MARIANE
— Você sabia disso o tempo todo, né? — falei com a Raquel, que entrou no quarto, logo depois de mim.
— Sabia, mas não o tempo todo. — ela abaixou a cabeça, parecia envergonhada. — Eu soube quando eles vieram pra cá...
— E nunca te passou pela cabeça em me falar?
— Eu não podia, cara. Pelo meu filho... — ainda olhava pro chão. — Eu também sofri, o início também foi difícil pra mim, esconder tudo do Victor, sabe? Eu não posso imaginar o que você passou, mas não leva tudo a ferro e fogo não.
— Muito fácil falar isso, né?! — ri debochada. — Vocês só pensaram em vocês, em seus próprios umbigos e eu é que não posso levar tudo à ferro e fogo? Eu me virei pra fazer com que eles se encontrassem, passei por cima das decisões do Danilo, sei lá que nome vocês o chamam agora...
— Alexandre.
— Pouco importa. — dei de ombros e continuei a falar. — Por que você não fez isso por eles antes? Por que eu tive que ficar na berlinda e depois disso, nem um "obrigada, cachorra", eu recebi? Hein? Muito fácil me usar como facilitadora, mas na hora de demonstrar hm pouquinho de gratidão, ninguém pôde. Eu só não vou embora daqui hoje porque não sei andar nessa merda e tô cansada pra caralho, mas amanhã, eu vou sumir daqui o mais cedo possível.

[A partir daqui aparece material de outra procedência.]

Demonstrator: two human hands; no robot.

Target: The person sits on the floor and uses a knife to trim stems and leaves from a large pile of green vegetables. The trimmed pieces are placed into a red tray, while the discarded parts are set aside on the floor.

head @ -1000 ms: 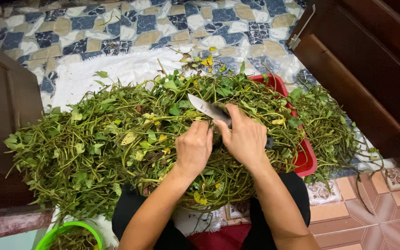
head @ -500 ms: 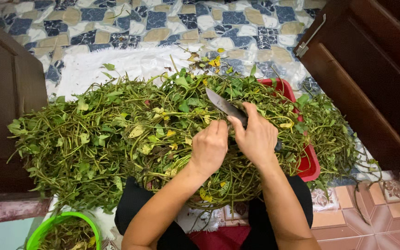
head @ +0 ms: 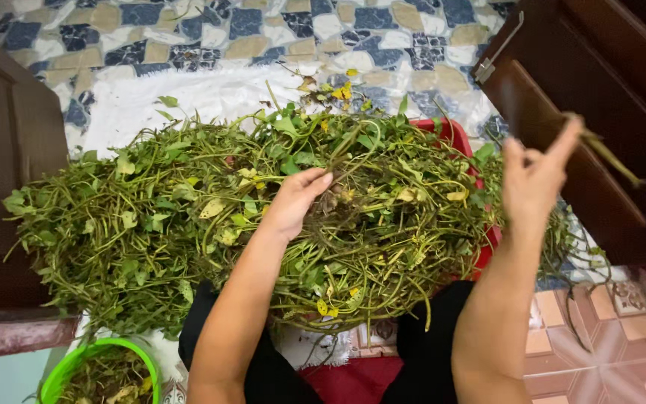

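A person sits on a tiled floor (head: 622, 329) behind a wide heap of green leafy vines (head: 188, 224) that covers a red basin (head: 457, 138). The left hand (head: 297, 202) rests on the middle of the heap, fingers curled loosely among the stems. The right hand (head: 536, 176) is raised well apart, over the heap's right edge, pinching a single blurred stem (head: 607, 153) between its fingers. A green bowl (head: 76, 359) holding picked greens sits at the near left corner.
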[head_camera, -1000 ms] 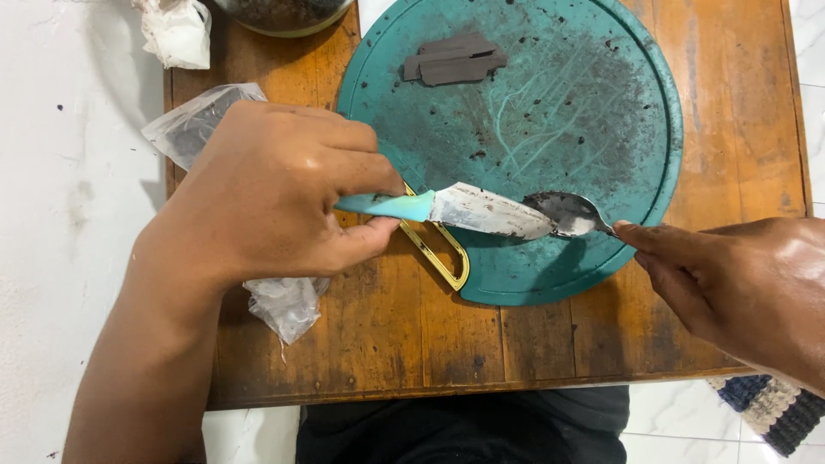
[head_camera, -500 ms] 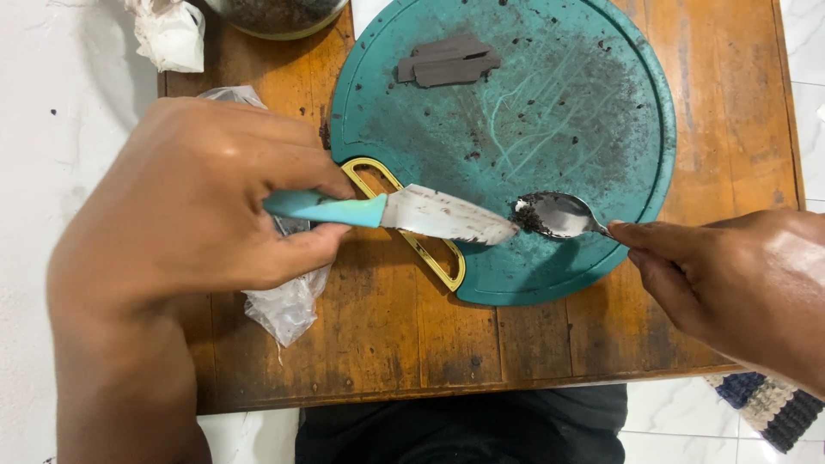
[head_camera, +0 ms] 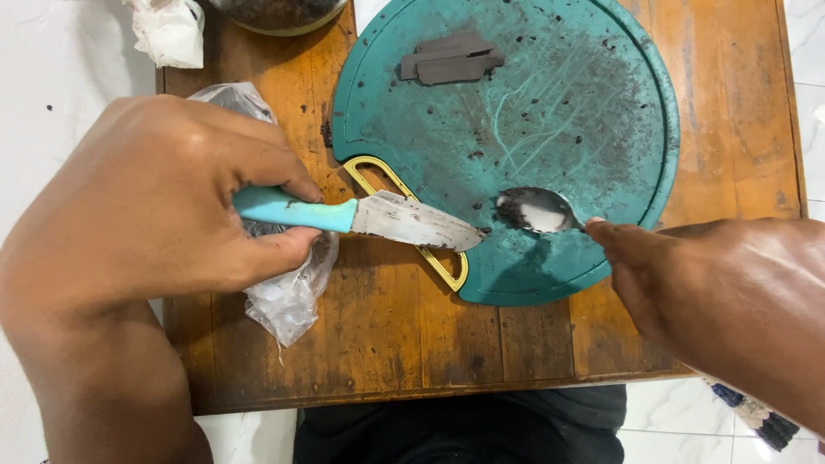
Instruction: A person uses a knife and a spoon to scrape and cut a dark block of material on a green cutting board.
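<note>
Probably a home kitchen: wooden table (head_camera: 387,344), teal cutting board (head_camera: 559,112), white tiled floor (head_camera: 51,51).

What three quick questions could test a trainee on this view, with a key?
1. True or false: the left hand holds the knife by its light blue handle.
2. Which thing does the right hand hold? A) spoon B) fork C) bag
3. Fill in: the spoon's bowl lies over the round green ____.

Key:
1. True; the blade tip points toward the spoon.
2. A; its bowl is smeared with dark crumbs.
3. Board. It rests on the wooden table, with a dark flat piece near its top edge and a clear plastic bag under the left hand.
</note>
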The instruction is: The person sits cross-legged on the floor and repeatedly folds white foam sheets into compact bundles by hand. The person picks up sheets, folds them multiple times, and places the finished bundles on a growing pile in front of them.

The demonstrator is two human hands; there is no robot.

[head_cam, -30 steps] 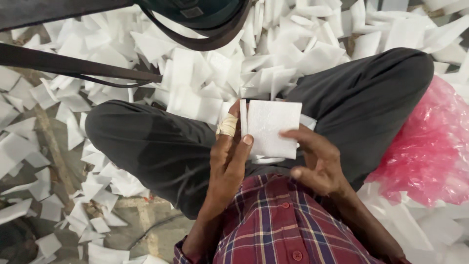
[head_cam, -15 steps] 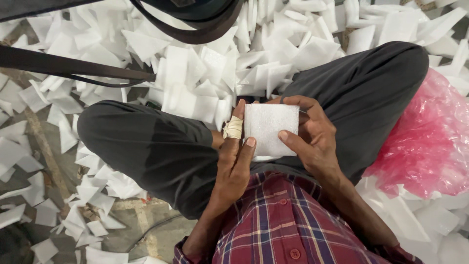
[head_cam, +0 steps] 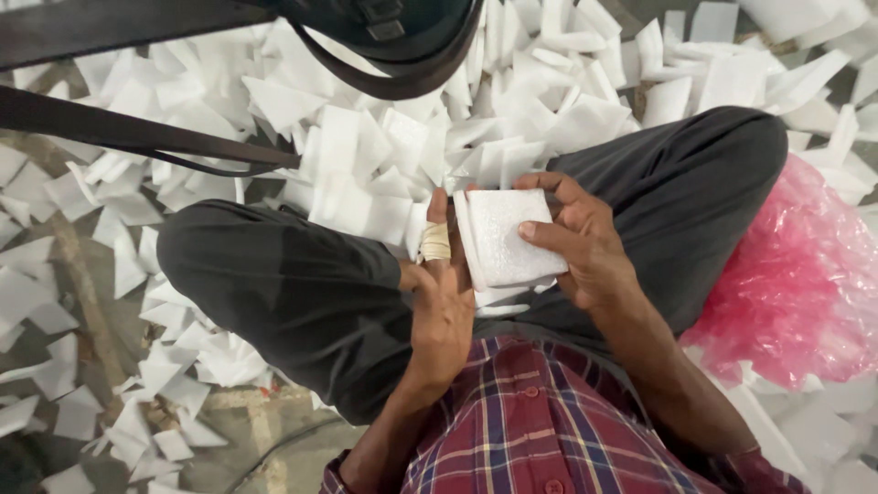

— Mariane, não é assim também, né cara? — passou a me olhar. — Você tá agindo como uma criança mimada, vamo ver legal isso. Você não ama o Danilo? Você não queria vê-lo fora do crime? Não queria poder viver com ele em paz? Sem estresse? Então, cara...Tu sabe muito bem que era isso ou ele morto de verdade, porque na cadeia ele não ia ficar, você conhece a peça. Eu entendo que você tá puta e eu não tiro a sua razão, porque se fosse eu no teu lugar, ficaria extremamente chateada, e faria até pior do que você tá fazendo, mas bota a mão na consciência, relaxa a mente e o corpo e tentar entender eles também. Não precisa nem compreender os pais dele, só compreende ele. Nós sabemos que ele só fez isso por amor a vocês. Ele mesmo já disse milhões de vezes que você e o Victor são a vida dele. Não faz nada de cabeça quente não.
Enquanto ela falava, eu só olhava pra frente. Olhava na direção dela, mas não era pra lá que eu estava olhando. Meu olhar estava distante e eu só absorvia as palavras e tentava dominar a minha raiva.
— Vou te deixar refletir aí, sozinha, no seu tempo. Se você precisar de alguma coisa, meu quarto é na porta da frente. — falou e saiu, encostando a porta.
A Raquel não está errada, mas também não quer dizer que eu esteja. Posso não aceitar o que eles fizeram comigo, não é mesmo? Posso me sentir usada? Posso. E é assim que eu me sinto.
Tomei um banho, botei um pijama e voltei pra cama, ainda não era tarde, mas eu não queria descer, não ia comer e planejava dormir, aliás, precisava. As palavras da Raquel ainda ecoavam em minha mente, principalmente a parte de tentar compreender o Danilo, Alexandre, sei lá... Quanto os pais dele, outra história, outra conversa.
Acabei adormecendo, e acordei com um bipe do meu celular, e pelo que vi, não era o primeiro. Ele estava cheio de notificações da minha madrinha, do Marcelo e da Jessica. Eu esqueci de avisar que havia chegado.
Gravei um áudio e enviei pra lista de transmissão. Mudei de lado na cama e vi uma bandeja na mesa de cabeceira, tinham algumas frutas, um sanduíche natural, suco, enfim, coisas que eu gosto de comer.
Levantei um pouco o corpo, peguei uma uva e logo avistei um bilhete, pegando-o em seguida.
"Mais uma vez, te peço desculpas. Eu te amo além do que você imagina. Se quiser dormir agarradinha, meu quarto é o da porta ao lado. Te espero!"